Par Joe Emersberger- ZNet

Un des mensonges que martèle sans relâche la presse internationale est que “l’opposition est muselée au Venezuela”. Il est certain que le gouvernement, depuis le coup d’État qui l’a renversé brièvement en 2002, a fortement travaillé pour modifier le paysage médiatique. On est passé d’une situation où un média appartenant à un oligarque avait tellement de pouvoir qu’il était capable d’organiser un coup d’État, au paysage actuel où – si on lit attentivement l’étude détaillée des médias télévisés du Centre Carter – ces médias conservent un avantage, qui n‘a plus rien de commun cependant avec ce qu’il était il y a dix ans.

Une analyse attentive montre que la facilité avec laquelle, en mai dernier, l’opposition a diffusé l’enregistrement de Mario Silva dans l’ensemble des médias, est aux antipodes d’un quelconque baillonnement..

Par ailleurs le rejet public généralisé des médias privés a modifié la donne sur les dix dernières années, et cela n‘incombe pas simplement à l’action du gouvernement.

Les médias privés n’ont pas seulement été le fer de lance du coup d’État de 2002. Ils ont aussi appuyé un sabotage économique massif. La presse internationale a usé d’un langage apocalyptique pour décrire les malheurs économiques actuels du Venezuela en omettant de dire que l’économie a crû en 2013 (1).

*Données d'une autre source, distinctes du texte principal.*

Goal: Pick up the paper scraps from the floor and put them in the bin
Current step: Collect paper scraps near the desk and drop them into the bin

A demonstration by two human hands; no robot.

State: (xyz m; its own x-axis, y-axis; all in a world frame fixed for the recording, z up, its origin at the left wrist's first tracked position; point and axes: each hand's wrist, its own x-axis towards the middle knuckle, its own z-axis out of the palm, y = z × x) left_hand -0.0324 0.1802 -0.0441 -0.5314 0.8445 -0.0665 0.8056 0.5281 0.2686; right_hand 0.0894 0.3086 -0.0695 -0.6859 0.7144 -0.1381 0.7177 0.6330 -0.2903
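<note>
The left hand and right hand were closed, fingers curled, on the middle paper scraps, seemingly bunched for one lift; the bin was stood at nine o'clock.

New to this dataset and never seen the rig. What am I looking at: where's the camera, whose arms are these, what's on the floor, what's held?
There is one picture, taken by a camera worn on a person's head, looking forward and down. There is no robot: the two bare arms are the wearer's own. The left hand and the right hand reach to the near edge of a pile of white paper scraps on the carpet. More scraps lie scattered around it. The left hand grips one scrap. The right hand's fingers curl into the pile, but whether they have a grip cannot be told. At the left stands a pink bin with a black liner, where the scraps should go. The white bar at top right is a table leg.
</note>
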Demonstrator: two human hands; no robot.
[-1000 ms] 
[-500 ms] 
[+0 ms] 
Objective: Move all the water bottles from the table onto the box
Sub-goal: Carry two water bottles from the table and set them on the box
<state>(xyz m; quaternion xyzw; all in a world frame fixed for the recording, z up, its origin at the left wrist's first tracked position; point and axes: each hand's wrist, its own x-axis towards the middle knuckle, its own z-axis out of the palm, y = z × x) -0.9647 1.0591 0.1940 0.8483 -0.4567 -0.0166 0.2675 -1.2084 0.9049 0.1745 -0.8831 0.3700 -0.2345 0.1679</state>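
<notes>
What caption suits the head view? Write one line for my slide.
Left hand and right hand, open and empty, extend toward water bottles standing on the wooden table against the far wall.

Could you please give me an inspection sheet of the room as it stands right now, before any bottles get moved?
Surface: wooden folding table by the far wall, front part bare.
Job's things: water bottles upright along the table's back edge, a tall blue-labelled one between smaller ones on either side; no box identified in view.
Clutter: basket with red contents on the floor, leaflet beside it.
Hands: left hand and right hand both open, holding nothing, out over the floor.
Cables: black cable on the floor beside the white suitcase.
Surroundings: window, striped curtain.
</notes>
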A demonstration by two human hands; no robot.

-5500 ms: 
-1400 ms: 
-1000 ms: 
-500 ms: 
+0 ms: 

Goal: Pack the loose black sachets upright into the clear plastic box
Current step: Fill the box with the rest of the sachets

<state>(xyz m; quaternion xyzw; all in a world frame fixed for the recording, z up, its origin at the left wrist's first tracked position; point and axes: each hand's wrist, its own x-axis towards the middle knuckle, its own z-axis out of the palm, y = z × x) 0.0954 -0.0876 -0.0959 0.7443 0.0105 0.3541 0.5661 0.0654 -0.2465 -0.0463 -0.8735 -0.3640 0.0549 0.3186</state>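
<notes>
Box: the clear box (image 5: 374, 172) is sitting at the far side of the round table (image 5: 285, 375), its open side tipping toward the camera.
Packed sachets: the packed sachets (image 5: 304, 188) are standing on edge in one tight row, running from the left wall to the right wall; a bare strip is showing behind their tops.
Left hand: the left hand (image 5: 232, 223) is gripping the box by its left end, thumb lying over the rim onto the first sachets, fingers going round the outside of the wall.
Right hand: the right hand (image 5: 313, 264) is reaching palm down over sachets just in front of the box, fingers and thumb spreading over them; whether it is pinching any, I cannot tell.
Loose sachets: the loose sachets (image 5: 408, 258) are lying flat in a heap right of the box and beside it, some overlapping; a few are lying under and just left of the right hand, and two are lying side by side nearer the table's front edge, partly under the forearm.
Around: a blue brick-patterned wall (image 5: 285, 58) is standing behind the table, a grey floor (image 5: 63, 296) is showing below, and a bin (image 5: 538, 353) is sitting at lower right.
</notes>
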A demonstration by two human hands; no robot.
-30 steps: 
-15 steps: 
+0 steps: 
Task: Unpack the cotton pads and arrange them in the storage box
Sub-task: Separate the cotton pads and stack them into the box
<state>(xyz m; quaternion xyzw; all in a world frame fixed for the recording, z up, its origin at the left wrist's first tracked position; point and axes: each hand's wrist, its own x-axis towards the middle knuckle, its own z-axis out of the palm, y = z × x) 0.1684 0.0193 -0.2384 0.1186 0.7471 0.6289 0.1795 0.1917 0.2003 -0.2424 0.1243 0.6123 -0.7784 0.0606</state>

Par contraste, lors du coup d’État  médiatique du début des années 90, l’économie s’est contractée de 30% sous l’effet combiné du putsch militaire-patronal et du sabotage économique. Ces destructions appuyées par les médias privés ont valu à leurs propriétaires et journalistes une forte hostilité de la part des millions de personnes gravement touchées.

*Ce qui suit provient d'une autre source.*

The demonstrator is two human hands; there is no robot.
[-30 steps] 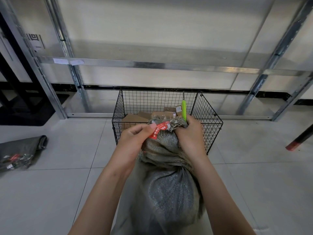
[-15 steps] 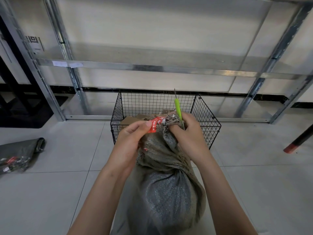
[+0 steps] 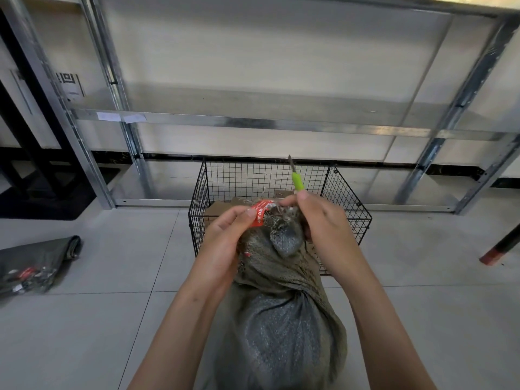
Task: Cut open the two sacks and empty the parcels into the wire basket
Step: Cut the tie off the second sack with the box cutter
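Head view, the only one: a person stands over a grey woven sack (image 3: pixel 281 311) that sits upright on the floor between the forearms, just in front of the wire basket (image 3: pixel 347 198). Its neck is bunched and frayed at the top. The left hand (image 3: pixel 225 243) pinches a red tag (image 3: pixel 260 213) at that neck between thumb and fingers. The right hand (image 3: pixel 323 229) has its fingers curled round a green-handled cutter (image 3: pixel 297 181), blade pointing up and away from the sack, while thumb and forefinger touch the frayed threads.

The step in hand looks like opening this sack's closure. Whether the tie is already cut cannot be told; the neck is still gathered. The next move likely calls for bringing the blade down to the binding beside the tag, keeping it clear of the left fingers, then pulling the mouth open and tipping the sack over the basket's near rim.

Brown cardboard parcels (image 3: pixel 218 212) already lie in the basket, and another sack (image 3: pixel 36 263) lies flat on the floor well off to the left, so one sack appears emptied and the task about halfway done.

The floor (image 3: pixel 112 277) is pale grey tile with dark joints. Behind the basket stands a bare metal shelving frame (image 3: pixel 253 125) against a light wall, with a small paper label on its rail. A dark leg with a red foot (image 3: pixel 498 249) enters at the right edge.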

Une conférence de presse du leader de la droite vénézuélienne Henrique Capriles Radonski (2013)

Cet article d’AP est donc “typique” dans sa manière de dépeindre un gouvernement “resserrant son emprise” sur les médias (2). Cependant une phrase très curieuse y apparaît :

Les propriétaires-fondateurs de la chaîne Capriles ne sont pas directement liés au politicien dont ils partagent le nom.

Ce qui revient à dire que les fondateurs du plus grand conglomérat de presse écrite du Venezuela ont “un lien” avec Henrique Capriles, le leader de la droite vénézuélienne.

L’auteur de l’article, Fabiola Sanchez, est obligée de mentionner ce fait embarrassant. Il serait difficile en effet, même pour AP, de ne rien dire de l’homonymie du géant médiatique et du  leader de l’opposition. Des lecteurs, mêmes occasionnels et pas très bien informés, pourraient se gratter le crâne. Sanchez pourrait aussi mentir en disant qu’il n’y a “pas de lien”, elle a donc écrit “pas de lien direct” dans une faible tentative d’éviter de parler de la vraie nature des médias vénézuéliens.

Au lendemain des élections municipales du 8 décembre, la mise à jour d’Associated Press prolonge le mensonge : l’article d’AP admet à contrecœur que l’opposition n’a pas réussi à faire une percée significative aux élections municipales de dimanche, le gouvernement et ses alliés ayant remporté la majorité des mairies et du suffrage populaire global.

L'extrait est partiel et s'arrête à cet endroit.